Beherzt wandte sich der Drache an den Angler: „Ich grüße Dich. Beißen die Fische gut an dieser Stelle?"

Ganz langsam erhob sich der Angesprochene und wandte sich um. Mit einem unheimlichen Grinsen legte er die Angelrute ab und streckte seine Arme nach dem Drachen aus.

„Bei Nebel und Regen ist es für mich stets eine besonders glückliche Zeit. Doch sind es nicht nur diese Fische hier, die mir als Nahrung dienen."

Auch wenn es der Drache gar nicht wollte, aber unwillkürlich folgte sein Blick der Geste, die das Geschöpf mit einer Hand machte. In einem großen Bottich zappelte und wimmelte es silbergrau: Aale mit flaumartigen Flossen, dazwischen ein paar glotzäugige Karpfen.

Der Drache konnte seinen Augen kaum trauen, als er auch eine Wassernatter darin erblickte.

„Weißt Du, mein edler geschuppter Freund", flüsterte das Wesen unheilvoll und Kälte breitete sich im Drachenkörper aus, „ihre Knorpel krachen so schön beim Kauen. Doch lange nicht so herrlich wie es die Schuppen eines Drachens tun."

Trotz dieser Worte war der Drache nicht mehr in der Lage, auch nur eine Faser seines Körpers zu bewegen. Gebannt blickte er auf dieses geschuppte, humanoide Wesen vor ihm, das sich langsam verformte gleich flüssiger Lava und einen silbernen Glanz annahm.
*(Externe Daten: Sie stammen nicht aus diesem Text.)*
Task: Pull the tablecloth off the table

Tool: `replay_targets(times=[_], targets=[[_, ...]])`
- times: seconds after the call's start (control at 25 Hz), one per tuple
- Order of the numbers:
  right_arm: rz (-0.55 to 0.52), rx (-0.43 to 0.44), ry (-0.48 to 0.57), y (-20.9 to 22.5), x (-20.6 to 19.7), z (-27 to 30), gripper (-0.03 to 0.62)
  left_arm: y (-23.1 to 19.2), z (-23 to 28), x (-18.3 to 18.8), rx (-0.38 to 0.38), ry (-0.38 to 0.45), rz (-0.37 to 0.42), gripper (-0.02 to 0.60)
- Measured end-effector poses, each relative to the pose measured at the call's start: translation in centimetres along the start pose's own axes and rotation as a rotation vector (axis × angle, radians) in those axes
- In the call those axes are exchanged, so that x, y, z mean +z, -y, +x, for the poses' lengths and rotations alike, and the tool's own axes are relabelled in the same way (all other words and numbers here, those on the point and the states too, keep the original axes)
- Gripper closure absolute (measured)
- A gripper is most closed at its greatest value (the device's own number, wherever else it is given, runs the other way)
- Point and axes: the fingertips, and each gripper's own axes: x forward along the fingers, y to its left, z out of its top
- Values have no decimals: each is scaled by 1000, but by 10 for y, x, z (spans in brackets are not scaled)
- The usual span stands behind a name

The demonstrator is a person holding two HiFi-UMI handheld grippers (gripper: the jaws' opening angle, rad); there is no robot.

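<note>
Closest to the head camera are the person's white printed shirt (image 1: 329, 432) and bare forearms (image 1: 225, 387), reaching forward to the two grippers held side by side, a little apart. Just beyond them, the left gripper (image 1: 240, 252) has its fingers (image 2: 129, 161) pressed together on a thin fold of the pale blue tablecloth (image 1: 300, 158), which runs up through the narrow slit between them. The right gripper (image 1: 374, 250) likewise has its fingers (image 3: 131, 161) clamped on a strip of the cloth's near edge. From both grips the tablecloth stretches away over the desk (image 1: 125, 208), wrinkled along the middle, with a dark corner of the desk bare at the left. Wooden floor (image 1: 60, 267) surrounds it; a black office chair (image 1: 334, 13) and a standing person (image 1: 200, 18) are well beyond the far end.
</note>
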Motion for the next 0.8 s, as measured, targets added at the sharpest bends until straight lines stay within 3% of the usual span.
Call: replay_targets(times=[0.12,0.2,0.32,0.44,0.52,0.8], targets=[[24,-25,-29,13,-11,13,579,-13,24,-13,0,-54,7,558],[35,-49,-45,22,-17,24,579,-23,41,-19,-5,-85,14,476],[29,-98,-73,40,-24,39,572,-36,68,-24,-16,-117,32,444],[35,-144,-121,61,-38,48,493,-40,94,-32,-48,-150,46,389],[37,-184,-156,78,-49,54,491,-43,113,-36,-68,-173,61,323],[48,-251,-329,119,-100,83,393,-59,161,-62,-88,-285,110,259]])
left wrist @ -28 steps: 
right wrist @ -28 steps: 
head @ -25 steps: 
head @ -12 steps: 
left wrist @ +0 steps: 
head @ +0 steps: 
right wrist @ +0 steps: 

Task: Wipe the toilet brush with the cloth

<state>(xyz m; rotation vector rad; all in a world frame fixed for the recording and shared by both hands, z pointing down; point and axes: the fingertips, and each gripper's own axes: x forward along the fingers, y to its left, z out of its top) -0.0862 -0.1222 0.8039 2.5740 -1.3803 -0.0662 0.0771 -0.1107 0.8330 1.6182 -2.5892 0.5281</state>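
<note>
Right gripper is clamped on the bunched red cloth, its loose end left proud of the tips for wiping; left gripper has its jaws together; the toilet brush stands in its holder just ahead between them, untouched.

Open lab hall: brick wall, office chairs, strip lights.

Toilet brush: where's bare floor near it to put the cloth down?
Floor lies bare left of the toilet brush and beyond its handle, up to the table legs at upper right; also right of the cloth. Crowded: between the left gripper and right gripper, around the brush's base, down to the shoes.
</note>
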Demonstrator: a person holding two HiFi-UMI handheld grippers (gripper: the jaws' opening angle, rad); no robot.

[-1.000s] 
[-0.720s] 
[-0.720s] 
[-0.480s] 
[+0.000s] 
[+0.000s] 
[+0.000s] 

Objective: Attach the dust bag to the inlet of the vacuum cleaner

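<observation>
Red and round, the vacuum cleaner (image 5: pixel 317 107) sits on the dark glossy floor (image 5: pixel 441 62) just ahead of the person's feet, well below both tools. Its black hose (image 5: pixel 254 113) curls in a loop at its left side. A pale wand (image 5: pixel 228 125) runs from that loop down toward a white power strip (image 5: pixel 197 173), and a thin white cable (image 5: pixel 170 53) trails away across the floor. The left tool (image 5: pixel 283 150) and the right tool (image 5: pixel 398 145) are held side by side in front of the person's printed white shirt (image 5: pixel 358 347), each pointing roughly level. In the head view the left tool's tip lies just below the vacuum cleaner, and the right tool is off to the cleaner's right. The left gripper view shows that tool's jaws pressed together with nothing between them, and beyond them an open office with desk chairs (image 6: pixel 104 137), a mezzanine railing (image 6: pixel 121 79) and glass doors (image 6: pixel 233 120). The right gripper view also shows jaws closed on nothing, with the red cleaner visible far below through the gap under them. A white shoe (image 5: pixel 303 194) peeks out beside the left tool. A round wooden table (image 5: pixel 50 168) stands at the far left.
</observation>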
Er wusste nicht, ob er nun wirklich wieder jener Silberdrachin gegenüberstand oder ob ihm bloß seine Erinnerung einen Streich spielte. Doch bevor er überhaupt noch einen klaren Gedanken fassen konnte, verwandelte sich die Gestalt vor ihm erneut.

„Mein Freund, Du hast nicht ernsthaft geglaubt, dass Du meinen Wald verlassen könntest, nicht wahr? Du hast nicht ernsthaft geglaubt, dass Du mir entkommen würdest, oder?"

Der Drache verharrte regungslos, die Worte dieses Wesens perlten an ihm ab wie Regentropfen von seinen Schuppen. Sie waren bedeutungslos geworden.

„Du musst wissen, mein dummer, unerfahrener Freund. Jedes lebende Geschöpf, das diesen Wald je betrat, wurde um genau dieses Leben gebracht. Und jedes lebende Geschöpf, das diesen Wald je betreten wird, wird um genau dieses Leben gebracht werden. Das ist die Natur dieses Waldes, das ist die Natur vom Fhìr-Gaou, das ist die Natur von mir, denn ich lebe von dem Leben der Anderen..."

Der Drache hatte das Gefühl, als würde flüssiges Eis in seinem Körper seine Organe umschließen. Seine Kehle brannte trocken und sein Blick trübte sich. Eisige Taubheit ummantelte ihn, als alle Wärme seinen Leib verließ und seine Seele in ewigem Frost vereiste.

Gierig wurde sie ihm entrissen und es war das Geräusch berstenden Eises, das für einige Augenblicke die unheimliche Stille des Waldes durchbrach.